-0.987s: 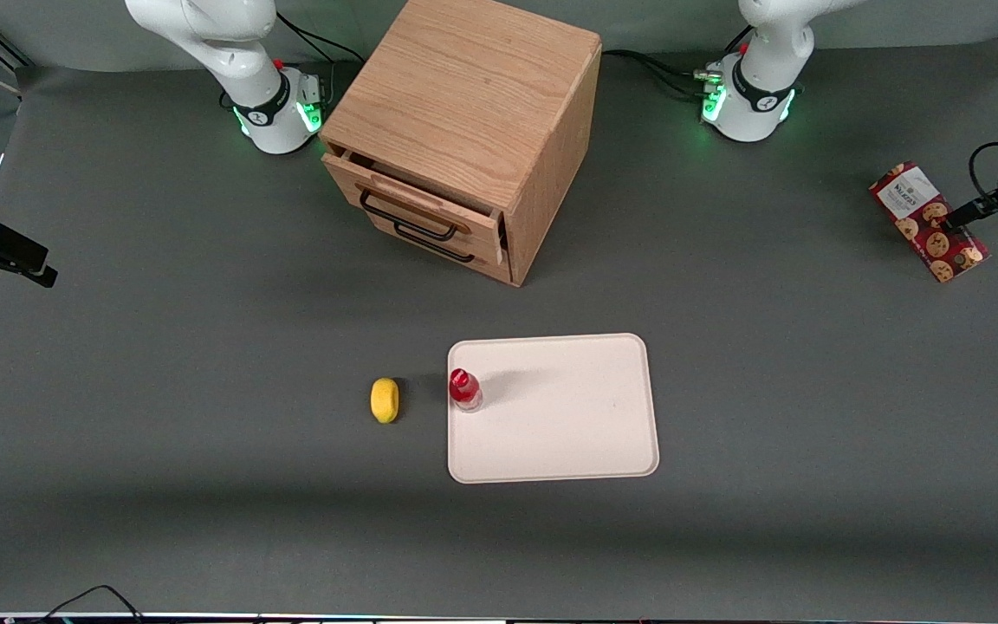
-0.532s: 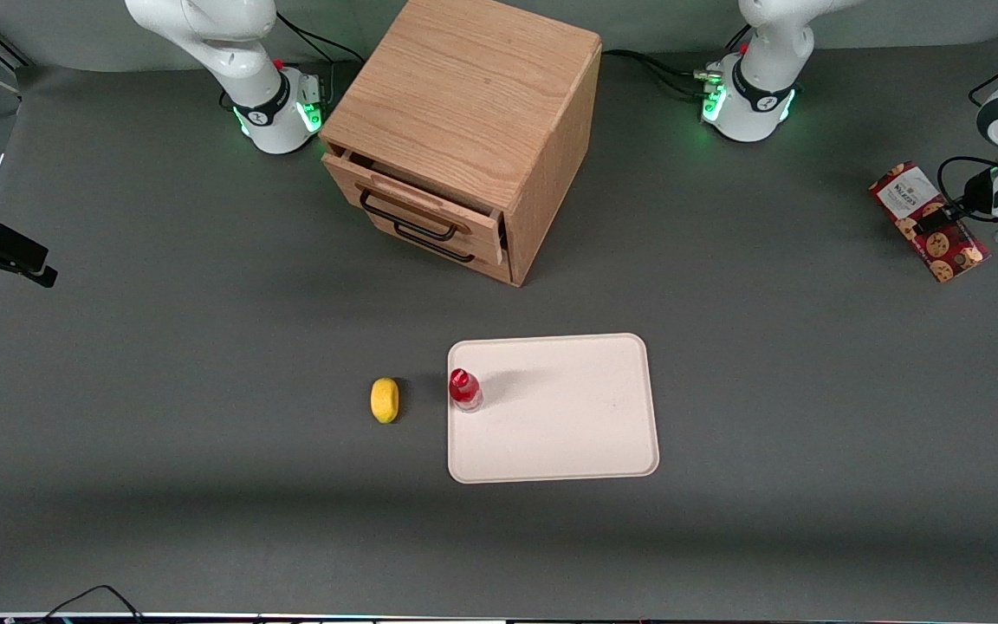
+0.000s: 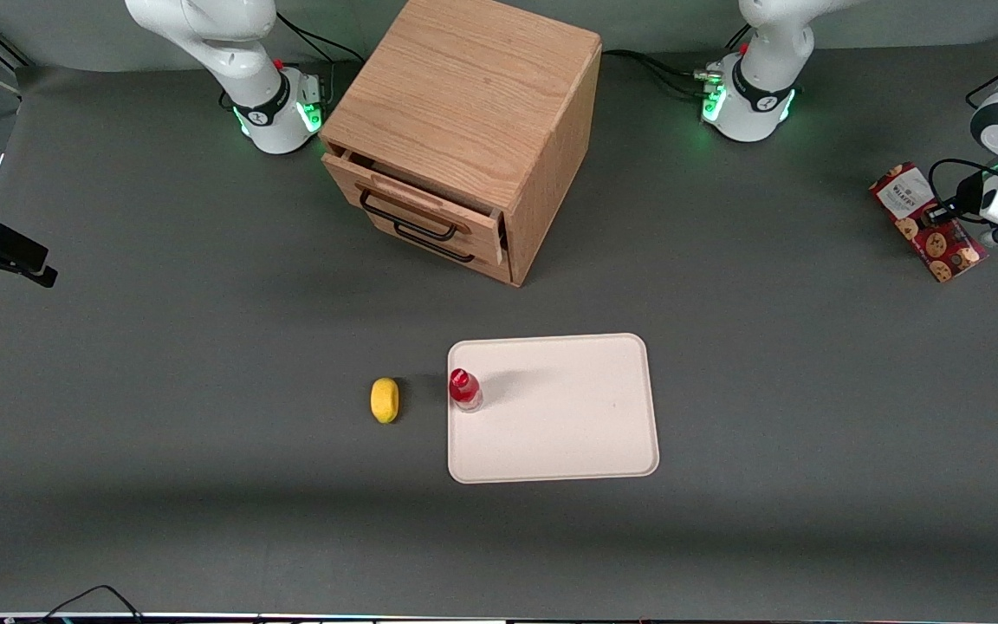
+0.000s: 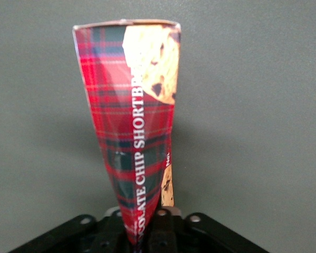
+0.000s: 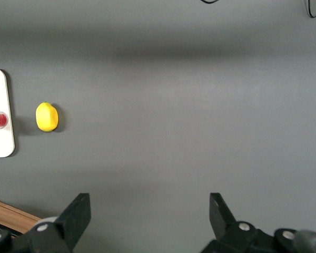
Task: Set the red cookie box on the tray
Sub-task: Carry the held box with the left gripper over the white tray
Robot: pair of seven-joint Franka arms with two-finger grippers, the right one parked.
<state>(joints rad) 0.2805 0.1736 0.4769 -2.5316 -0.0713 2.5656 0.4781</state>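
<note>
The red cookie box [image 3: 916,211] is a long tartan carton with cookie pictures, lying toward the working arm's end of the table, well away from the tray [image 3: 568,433]. My gripper [image 3: 949,218] sits over the middle of the box, shut on it. In the left wrist view the carton [image 4: 142,116] runs out from between the jaws of the gripper [image 4: 143,232], its long edge pinched between them over bare grey table. The pale cream tray lies nearer the front camera than the wooden cabinet.
A small red-capped bottle [image 3: 464,390] stands on the tray's edge beside a yellow lemon [image 3: 385,399] that lies on the table. A wooden two-drawer cabinet [image 3: 464,130] stands between the arm bases, its top drawer slightly open.
The working arm's wrist has swung in over the cookie box. The box has shifted slightly away from the front camera.
</note>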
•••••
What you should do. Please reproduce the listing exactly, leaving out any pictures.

Exercise solution.
-0.987s: 
-0.532s: 
+0.000s: 
+0.000s: 
+0.000s: 
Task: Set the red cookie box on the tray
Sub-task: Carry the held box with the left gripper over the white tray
Robot: pair of seven-joint Franka arms with two-finger grippers, the right one parked.
<state>(joints rad) 0.2805 0.1736 0.4769 -2.5316 -0.0713 2.5656 0.4781</state>
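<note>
The red cookie box [image 3: 916,211] is a long tartan carton with cookie pictures, lying toward the working arm's end of the table, well away from the tray [image 3: 568,433]. My gripper [image 3: 949,218] sits over the middle of the box, shut on it. In the left wrist view the carton [image 4: 142,116] runs out from between the jaws of the gripper [image 4: 143,232], its long edge pinched between them over bare grey table. The pale cream tray lies nearer the front camera than the wooden cabinet.
A small red-capped bottle [image 3: 464,390] stands on the tray's edge beside a yellow lemon [image 3: 385,399] that lies on the table. A wooden two-drawer cabinet [image 3: 464,130] stands between the arm bases, its top drawer slightly open.
The working arm's wrist has swung in over the cookie box. The box has shifted slightly away from the front camera.
</note>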

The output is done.